Another thing that’s challenging is the image here of what the group dynamics folks call “assimilation.” Remember that “over 3,000″ number I just threw out? We know that because of the reference in the previous paragraph that “about 3,000″ were believed and were baptized on that first day. These “hearts” were “glad and sincere” enough to absorb this influx in genuine fellowship. Present company excepted of course, but if this happened in many churches we’d spend all our time sizing one another up to figure out who the “newbies” were.

In my mind, I hear the voices of pastors I heard long ago who insisted that if you truly loved God, you’d be pretty excited about His family, the Church. And, they went on, if your heart wasn’t in spending time with the family maybe it’s because you’re not a part of it.

I don’t know that I’d totally agree with that but I do know this. My wife is enough to bring my mother-in-law and I together. Any one who’s survived boot camp seems to be able to find plenty to talk about with a fellow veteran. An American can hear an American accent on a street in a foreign country and that common citizenship is often enough reason to talk on a level you’d never reach on a city bus.

And if all that’s enough, then maybe we Jesus followers, we fellow adoptees of the Lord Almighty, ought to be able to muster “glad and sincere hearts” in one another’s company.

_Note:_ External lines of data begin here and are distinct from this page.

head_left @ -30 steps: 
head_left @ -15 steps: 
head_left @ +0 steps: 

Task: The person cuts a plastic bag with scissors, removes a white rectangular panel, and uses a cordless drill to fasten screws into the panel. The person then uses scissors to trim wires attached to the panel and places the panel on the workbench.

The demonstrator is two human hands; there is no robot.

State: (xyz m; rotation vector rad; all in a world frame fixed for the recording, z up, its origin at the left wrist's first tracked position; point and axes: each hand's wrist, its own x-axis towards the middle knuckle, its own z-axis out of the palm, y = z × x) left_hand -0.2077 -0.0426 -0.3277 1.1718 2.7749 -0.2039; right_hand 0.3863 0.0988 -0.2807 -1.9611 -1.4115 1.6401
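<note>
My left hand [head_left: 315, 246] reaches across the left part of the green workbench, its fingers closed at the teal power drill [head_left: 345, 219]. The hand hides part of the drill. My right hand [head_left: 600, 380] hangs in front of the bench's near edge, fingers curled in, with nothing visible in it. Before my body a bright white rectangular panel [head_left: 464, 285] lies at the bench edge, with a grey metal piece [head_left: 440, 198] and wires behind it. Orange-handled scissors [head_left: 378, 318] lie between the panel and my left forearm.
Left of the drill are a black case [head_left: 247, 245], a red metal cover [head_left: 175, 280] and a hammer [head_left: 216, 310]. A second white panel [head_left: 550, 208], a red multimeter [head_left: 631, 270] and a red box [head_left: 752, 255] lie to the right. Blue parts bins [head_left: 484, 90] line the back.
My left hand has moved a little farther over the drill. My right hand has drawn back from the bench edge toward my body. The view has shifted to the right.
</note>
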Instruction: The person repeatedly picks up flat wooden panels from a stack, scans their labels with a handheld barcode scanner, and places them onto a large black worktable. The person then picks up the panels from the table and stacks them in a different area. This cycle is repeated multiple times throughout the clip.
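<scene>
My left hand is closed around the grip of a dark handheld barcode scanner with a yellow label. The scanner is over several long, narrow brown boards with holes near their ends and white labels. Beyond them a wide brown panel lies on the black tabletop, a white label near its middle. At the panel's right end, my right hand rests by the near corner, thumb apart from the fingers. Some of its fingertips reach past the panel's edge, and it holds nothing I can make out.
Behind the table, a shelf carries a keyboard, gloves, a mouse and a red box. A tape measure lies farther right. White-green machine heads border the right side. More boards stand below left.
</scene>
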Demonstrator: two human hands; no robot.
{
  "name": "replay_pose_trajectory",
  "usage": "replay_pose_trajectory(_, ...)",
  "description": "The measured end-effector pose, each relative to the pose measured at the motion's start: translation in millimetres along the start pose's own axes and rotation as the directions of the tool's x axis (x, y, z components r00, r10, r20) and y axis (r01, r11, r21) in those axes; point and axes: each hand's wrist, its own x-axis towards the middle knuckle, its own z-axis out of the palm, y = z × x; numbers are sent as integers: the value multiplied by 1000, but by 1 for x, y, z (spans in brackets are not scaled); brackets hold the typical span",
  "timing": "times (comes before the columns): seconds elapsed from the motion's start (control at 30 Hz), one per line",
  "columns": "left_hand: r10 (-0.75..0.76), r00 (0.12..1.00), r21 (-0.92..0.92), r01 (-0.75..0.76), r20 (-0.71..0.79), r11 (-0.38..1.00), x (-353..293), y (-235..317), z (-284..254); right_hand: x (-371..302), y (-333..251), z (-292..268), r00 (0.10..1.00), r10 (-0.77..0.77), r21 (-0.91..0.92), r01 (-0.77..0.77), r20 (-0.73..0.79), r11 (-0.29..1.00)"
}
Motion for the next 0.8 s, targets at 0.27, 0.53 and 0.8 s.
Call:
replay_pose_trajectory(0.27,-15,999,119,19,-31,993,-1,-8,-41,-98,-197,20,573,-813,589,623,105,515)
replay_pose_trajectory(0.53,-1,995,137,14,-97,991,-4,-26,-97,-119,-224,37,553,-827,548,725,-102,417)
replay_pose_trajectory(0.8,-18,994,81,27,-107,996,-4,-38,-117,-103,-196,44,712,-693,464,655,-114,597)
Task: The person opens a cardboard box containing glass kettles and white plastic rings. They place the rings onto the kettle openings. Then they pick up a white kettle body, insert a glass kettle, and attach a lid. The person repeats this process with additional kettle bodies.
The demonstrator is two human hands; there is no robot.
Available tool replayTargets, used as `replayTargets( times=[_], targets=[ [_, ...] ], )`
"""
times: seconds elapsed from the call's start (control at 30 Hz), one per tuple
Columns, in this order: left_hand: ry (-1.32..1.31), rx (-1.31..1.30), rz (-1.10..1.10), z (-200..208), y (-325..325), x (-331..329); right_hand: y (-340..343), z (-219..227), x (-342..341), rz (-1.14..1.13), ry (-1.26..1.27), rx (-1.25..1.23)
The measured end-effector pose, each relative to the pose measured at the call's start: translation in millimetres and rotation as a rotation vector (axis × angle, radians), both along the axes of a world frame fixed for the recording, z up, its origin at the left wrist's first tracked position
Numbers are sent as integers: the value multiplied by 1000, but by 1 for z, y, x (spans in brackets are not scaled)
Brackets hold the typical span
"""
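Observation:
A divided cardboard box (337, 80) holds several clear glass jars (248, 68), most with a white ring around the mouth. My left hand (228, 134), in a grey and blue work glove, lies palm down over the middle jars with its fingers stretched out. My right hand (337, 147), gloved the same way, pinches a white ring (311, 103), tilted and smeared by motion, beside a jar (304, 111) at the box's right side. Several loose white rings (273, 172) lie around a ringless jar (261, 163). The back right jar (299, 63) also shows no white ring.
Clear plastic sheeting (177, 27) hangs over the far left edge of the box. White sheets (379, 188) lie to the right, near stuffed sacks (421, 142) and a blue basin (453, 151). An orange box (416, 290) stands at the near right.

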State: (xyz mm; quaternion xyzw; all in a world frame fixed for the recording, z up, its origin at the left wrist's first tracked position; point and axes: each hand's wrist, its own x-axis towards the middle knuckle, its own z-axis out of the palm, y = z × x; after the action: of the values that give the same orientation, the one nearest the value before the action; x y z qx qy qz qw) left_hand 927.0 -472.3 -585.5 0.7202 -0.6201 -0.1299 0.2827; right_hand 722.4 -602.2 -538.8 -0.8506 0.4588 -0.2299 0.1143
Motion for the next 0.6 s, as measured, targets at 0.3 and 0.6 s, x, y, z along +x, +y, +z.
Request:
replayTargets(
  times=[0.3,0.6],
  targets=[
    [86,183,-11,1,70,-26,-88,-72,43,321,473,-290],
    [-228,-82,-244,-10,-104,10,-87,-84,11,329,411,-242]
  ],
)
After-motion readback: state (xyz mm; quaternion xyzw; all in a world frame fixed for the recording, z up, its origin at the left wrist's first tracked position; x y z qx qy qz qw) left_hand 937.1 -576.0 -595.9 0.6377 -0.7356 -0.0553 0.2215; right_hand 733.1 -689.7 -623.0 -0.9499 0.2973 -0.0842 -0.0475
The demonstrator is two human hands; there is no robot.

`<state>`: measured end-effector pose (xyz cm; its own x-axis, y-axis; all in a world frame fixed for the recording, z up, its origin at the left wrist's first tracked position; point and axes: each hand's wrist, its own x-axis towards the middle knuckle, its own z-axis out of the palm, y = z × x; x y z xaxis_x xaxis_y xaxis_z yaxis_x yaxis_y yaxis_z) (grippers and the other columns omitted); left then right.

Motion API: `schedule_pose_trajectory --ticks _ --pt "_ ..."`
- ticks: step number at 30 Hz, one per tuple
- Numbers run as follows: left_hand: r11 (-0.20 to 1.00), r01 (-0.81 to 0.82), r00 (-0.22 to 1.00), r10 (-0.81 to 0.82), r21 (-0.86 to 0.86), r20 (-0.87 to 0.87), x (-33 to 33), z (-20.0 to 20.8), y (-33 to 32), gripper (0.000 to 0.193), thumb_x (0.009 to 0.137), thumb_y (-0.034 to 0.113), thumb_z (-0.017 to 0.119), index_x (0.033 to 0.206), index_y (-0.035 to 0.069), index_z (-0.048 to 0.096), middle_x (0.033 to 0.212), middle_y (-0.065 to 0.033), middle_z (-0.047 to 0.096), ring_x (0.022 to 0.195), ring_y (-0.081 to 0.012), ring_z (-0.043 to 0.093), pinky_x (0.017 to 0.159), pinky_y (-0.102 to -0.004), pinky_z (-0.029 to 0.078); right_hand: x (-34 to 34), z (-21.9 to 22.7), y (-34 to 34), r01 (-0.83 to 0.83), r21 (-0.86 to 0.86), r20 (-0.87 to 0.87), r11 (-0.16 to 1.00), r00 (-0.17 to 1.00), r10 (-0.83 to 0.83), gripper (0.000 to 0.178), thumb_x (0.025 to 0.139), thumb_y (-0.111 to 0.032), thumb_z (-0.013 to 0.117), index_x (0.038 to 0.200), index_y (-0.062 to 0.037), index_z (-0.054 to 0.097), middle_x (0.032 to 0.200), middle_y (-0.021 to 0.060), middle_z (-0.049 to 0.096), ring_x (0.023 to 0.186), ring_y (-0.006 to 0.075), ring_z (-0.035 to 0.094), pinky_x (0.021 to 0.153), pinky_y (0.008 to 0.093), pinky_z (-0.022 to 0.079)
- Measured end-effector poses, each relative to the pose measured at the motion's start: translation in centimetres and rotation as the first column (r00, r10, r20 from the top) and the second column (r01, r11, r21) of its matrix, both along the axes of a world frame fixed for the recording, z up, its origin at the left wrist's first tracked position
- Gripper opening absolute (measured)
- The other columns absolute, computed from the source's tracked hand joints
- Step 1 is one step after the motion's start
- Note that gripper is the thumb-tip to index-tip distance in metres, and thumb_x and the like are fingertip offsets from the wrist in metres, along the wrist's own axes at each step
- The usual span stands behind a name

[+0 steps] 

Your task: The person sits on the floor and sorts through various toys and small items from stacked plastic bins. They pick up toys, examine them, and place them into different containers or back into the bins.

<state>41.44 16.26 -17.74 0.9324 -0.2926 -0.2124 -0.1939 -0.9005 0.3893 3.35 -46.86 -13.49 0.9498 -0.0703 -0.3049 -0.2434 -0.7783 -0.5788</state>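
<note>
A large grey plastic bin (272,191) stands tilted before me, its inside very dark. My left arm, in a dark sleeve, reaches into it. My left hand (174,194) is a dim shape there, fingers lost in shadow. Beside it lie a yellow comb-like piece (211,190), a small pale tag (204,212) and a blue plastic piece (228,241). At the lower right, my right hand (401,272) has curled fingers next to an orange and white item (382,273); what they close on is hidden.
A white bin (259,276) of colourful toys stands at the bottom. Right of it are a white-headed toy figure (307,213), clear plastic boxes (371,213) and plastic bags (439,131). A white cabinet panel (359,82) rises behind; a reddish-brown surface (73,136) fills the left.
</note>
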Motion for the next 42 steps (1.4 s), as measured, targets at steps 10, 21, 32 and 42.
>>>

  • Tell us how you really feel. How often do glad and sincere apply to my attitude about fellowship?
  • Is my “heart” generally “glad and sincere” or do I save that for certain people only?

Pray:
Praise: You are the Lord, the Almighty, the Everlasting Father.
Confess: I’m not always glad or sincere in the presence of Your people.
Thank: You have given us Your family to love, serve and watch over us.
Ask: Fill my heart with Your love for Your family.